I bear resemblance to my parents in the way I look, talk, and behave; I have a distinctly Korean look, the personality and the voice of my parents. Likewise, through our adoption by Heavenly Father through the Paschal mystery, each of us bear the image and likeness of this Divine Family of Holy Trinity, capable of enjoying the divine life here and now. However, the privilege of enjoying this divine life comes with responsibilities. 

Our Lord reminded us, “All power in heaven and on earth has been given to me. Go therefore, and make disciples of all nations, baptizing them in the name of the Father, and of the Son, and of the Holy Spirit, teaching them to observe all that I have commanded you. And behold, I am with you always, until the end of the age.” Our Lord has commissioned us to be spouse, parents, teachers, community leaders, and spiritual guides for others. Our Lord has empowered us to be the light and the salt of the world, living not by the worldly principles but by the Beatitudes and Ten Commandments. It is through this commissioning that we raise our families to be good neighbors, to reach out to those in our communities who are in need. Our Lord himself was not sitting in his nice home talking about his Father; rather, he walked and journeyed with others, reaching out everywhere he went-- including talking with despised, misunderstood, and unloved persons. 

At times we Christians are tempted to turn away from the Heavenly Father and to look to things of this world for happiness and pleasures even though the worldly things will pass away. We need to be reminded as Moses reminded the Israelites, “This is why you must now know, and fix in your heart, that the LORD is God in the heavens above and on earth below, and that there is no other. You must keep his statutes and commandments that I enjoin on you today, that you and your children after you may prosper…” 
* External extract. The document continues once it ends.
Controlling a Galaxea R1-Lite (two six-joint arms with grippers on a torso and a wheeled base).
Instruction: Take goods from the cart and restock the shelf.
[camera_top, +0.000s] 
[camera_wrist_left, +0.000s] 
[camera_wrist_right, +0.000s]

The feast of the Holy Trinity is an invitation for us to redirect our lives in deeper relationship with the Divine Family of the Heavenly Father, of the Son, and of the Holy Spirit. We come to Mass to reconnect us to the life of the Divine Family. In the liturgy, we praise the love between the Father, the Son, and the Holy Spirit who are the source and foundation of our faith. It’s time for us to listen in prayer to the promptings of the Holy Spirit who invite us to silent and intense prayer, to commit to enriching our everyday relationships with others with patience, understanding, and compassion. May the Holy Spirit who dwells in us guide and direct us through the intercession of the Blessed Mother to true happiness and eternal life with the Heavenly Father.